Chac Mool, como él esperaba, frunció el ceño, sus dientes chirriaron y en sus ojos apareció un fulgor de cólera capaz de anonadar al mas templado de los mortales.
- “Claro está que si a tí te parece bien -balbució-... Se me ocurre una idea... podríamos ir los dos juntos... O mejor, -Filiberto intentó que su voz sonase convincente- ¡podrías ir tú en mi lugar...! Puedes tomar mi cuerpo, y yo te esperaré en el tuyo... A tu regreso, volveremos a recuperarlos... Nunca podrás olvidar la experiencia de un baño en la playa de Acapulco iluminada por las antorchas...”

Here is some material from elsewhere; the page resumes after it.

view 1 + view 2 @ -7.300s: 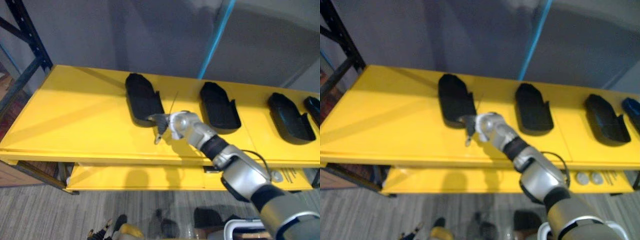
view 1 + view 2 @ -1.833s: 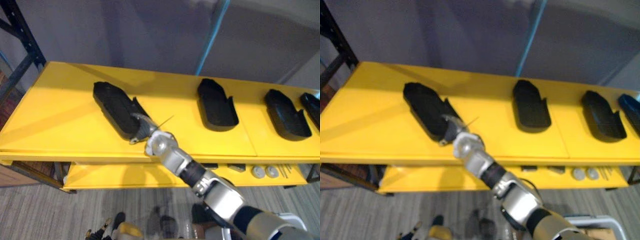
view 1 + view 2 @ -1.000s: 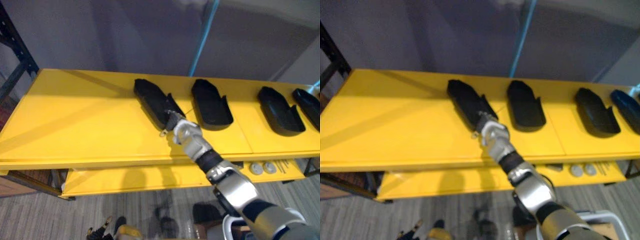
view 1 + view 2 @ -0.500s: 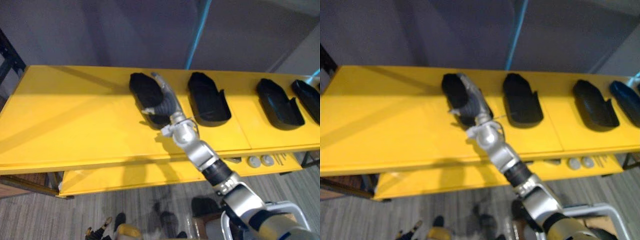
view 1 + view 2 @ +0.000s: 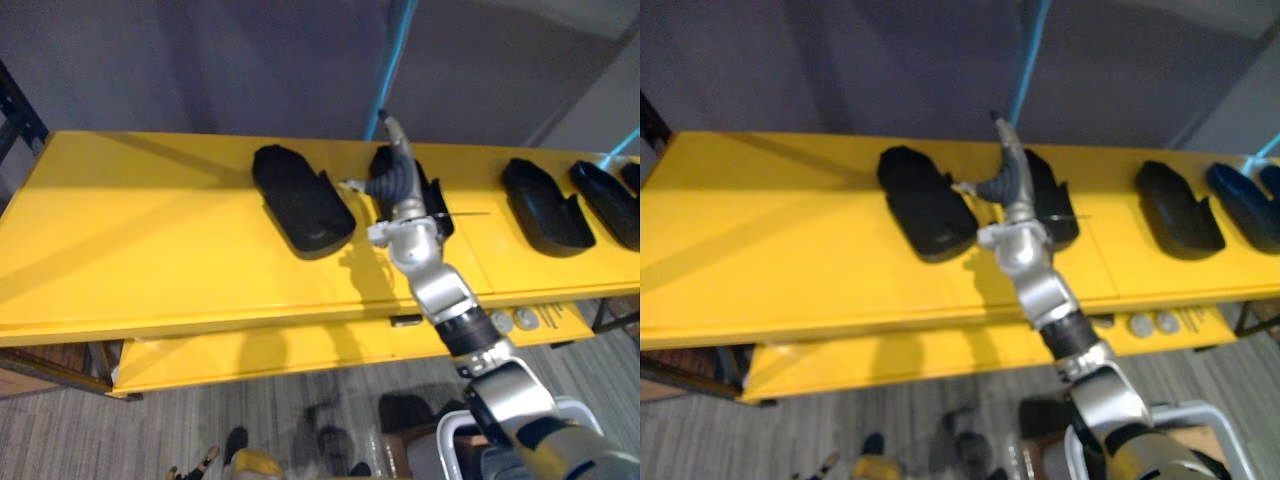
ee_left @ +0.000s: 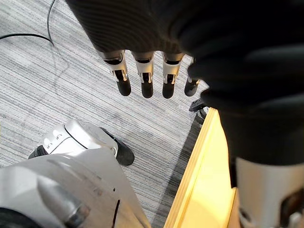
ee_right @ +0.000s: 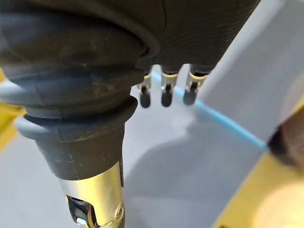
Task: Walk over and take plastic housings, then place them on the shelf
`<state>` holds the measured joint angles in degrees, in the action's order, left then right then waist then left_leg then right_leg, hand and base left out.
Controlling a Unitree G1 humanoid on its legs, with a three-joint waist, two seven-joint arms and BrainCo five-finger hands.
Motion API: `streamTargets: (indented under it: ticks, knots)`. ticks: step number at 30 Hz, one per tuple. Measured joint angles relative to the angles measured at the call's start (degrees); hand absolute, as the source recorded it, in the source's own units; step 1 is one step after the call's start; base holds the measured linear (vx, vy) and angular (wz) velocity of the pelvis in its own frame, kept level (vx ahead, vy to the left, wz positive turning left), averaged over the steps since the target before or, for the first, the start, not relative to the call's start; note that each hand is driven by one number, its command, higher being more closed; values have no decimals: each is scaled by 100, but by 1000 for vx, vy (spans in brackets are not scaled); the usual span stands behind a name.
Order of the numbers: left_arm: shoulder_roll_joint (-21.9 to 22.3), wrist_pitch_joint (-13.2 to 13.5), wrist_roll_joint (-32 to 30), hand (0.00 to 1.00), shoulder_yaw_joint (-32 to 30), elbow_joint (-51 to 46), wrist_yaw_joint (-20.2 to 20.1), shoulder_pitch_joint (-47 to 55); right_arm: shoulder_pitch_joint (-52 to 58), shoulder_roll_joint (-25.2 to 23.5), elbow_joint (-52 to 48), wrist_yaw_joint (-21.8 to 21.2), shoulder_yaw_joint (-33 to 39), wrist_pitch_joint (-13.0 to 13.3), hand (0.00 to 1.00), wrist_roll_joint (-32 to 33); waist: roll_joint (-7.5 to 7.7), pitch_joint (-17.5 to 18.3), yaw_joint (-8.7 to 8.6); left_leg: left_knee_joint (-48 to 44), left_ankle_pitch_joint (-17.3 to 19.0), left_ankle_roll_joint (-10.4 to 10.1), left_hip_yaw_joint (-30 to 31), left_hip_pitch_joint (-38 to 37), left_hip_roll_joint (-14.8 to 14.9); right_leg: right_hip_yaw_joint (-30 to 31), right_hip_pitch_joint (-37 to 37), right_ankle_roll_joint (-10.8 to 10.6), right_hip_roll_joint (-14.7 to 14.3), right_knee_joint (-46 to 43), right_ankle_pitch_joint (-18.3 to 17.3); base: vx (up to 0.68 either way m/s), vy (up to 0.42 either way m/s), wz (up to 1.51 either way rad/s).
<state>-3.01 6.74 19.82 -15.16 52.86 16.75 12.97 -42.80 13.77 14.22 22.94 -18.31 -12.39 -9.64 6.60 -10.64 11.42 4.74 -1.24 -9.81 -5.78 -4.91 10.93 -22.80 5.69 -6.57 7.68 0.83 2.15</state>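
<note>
A yellow shelf (image 5: 150, 230) carries a row of black housings (image 5: 540, 205). The right robot hand (image 5: 392, 172), fingers straight and holding nothing, is over the second housing (image 5: 434, 197), near the leftmost housing (image 5: 300, 208). The left robot hand (image 6: 142, 78) hangs straight-fingered above the floor (image 6: 57, 95).

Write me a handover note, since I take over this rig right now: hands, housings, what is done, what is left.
Right hand: open, fingers straight, empty, raised over the yellow shelf by the second housing from the left.
Left hand: open, empty, hanging above the floor.
Housings: a row of black ones lies on the shelf top; the leftmost housing is clear of both hands.
Done: neither hand carries a housing.
Left: I cannot see whether more wait elsewhere; if so, fetch and shelve them.
</note>
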Motion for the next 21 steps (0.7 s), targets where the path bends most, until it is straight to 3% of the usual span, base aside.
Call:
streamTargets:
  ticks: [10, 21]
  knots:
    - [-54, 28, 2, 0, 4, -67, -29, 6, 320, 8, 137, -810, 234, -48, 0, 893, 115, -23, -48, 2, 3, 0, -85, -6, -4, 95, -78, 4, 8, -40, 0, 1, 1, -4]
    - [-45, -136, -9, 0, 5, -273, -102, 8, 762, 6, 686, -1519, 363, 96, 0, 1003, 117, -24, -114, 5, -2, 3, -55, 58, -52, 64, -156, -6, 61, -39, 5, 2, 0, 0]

Filiberto sabía que Chac Mool no podía rehusar la invitación, sabía también que su cuerpo, prematuramente envejecido, no sería capaz de contener el alma pétrea del Dios de las Tempestades y que el ídolo, perdida su naturaleza sobrehumana, nunca podría superar la travesía marina... Sabía que era la única forma de librarse del tirano. Ahora le tenía ahí, en el sótano, incapaz de poderse librar de un cuerpo mortal, cautivo para siempre en un templo más seguro que los construídos por los aztecas.
El precio había sido demasiado caro. Ahora él tendría que terminar sus días en aquel cuerpo de carne que no lo es, con ese olor extrahumano que apenas se puede disimular con la loción desodorante, con el pelo ralo y con su rostro surcado por arrugas que apenas si se pueden disimular con maquillaje. Nunca más sería Filiberto, y ahora ya todos le conocían como el indio amarillo.